[This is a long post – the next couple I have planned are much shorter and less technical]
In my last post, I shared an idea I’d had about wiring up some training data and using machine learning (ML) to beat my daughter in a simple strategy game called Mancala.
In this post, I want to talk about something that is probably quite a lot more difficult to nail, but also something that is a lot more interesting to me: morphological tagging and creating a morphological database.
Morpho-what? If you want to analyse a text for certain linguistic features, sometimes “stylometrics” is a suitable technique. Stylometrics is concerned with counting how many times an author uses certain words, average sentence/word length etc. But sometimes you want to go a bit deeper into the linguistic features of a text. Maybe you want to know the different parts of speech (noun, verb, preposition etc), the gender of different words (male, female, neuter), the number (singular, dual, plural), person (I, you, we, they etc), or the lemma (or root) words in a text. You can only accurately tag the morphological features of the words in a text if you have:
- A good technical knowledge of the language. For example, even if you know how to read, write and speak English, if you don’t know what a gerund is (for example), you wouldn’t be able to look at a sentence and say – “ah, look, a gerund!”
- The context of that word in its sentence. In most (if not all) languages, the same sequence of characters (i.e. a written word) can mean quite different things depending on the words around it.
A quick squiz on the internet tells me that a fair bit of work has been done using ML to morphologically tag texts, especially for European languages. But, since I am interested in working this out myself, I might put down my plan on how it might work, and then come back and critique it after reading what people with pointier foreheads and whiter lab coats than I have already done…
My Plan
So, let’s say I want to morphologically tag a large text – but I don’t want to pay a room full of language scholars to look through every word in the text and tag each word it as being male/female, noun/verb/adjective, singular/plural etc… It’s slow, boring and EXPENSIVE!

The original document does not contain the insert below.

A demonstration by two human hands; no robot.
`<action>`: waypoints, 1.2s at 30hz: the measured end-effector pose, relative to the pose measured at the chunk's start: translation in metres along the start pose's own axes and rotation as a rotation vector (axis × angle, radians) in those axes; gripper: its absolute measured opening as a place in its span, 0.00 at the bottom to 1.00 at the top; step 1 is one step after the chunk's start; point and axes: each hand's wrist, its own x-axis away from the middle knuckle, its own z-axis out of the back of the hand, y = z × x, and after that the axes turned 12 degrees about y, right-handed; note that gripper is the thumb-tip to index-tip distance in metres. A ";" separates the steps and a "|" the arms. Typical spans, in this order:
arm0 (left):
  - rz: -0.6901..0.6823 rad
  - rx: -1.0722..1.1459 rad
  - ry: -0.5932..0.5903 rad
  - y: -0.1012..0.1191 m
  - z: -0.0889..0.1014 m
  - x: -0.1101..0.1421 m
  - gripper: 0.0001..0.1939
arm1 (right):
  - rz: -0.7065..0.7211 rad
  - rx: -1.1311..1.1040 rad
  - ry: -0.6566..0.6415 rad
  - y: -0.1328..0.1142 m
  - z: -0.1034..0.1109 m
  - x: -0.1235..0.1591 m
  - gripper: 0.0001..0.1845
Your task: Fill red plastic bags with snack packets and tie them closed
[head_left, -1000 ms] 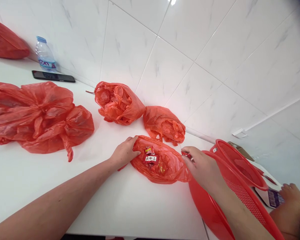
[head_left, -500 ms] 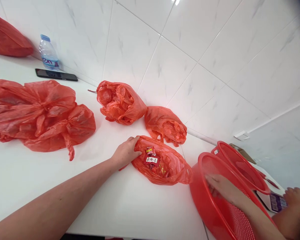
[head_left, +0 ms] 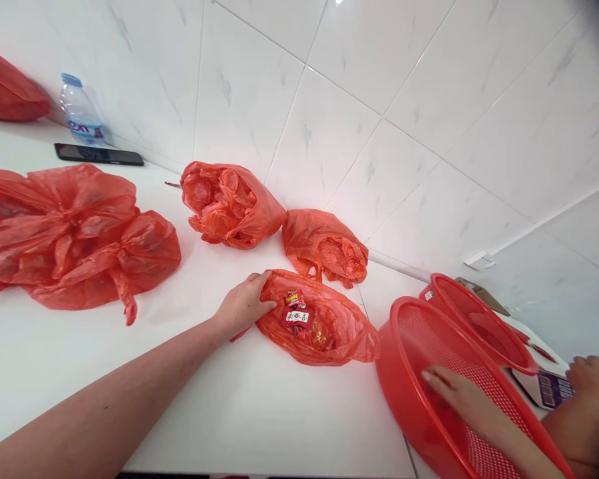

My idea is to take the morphological database that someone else has laboriously created for another text in the same language, and use it to create numerical matrices of training examples that I can use to train a neural network (or some other ML algorithm). Then, I should be able to take this model to predict the morphological features of my text and build a new morphological database for it.
To cover off some of the basics…
- A useful training database would contain source sentences from a training text, and then for each word in it, morphological data recording its various linguistic features – or morphological tags to use the jargon. The good news is that lots of these databases exist for lots of different languages and different source texts.
- Thanks to the magic of UTF-8, every letter (or piece of punctuation) in a text can be converted to a code. Lower case ‘j’ = ‘6a’ (hexadecimal or 106 in decimal), ‘a’ = ’61’ (97), ‘c’ = ’63’ (99) and ‘k’ = ‘6b’ (107). So, in decimal, the word ‘jack’ can be represented as a string of decimal numbers: 106, 97, 99, 107.
Phases
It seems to me that there will be at least two phases of training required.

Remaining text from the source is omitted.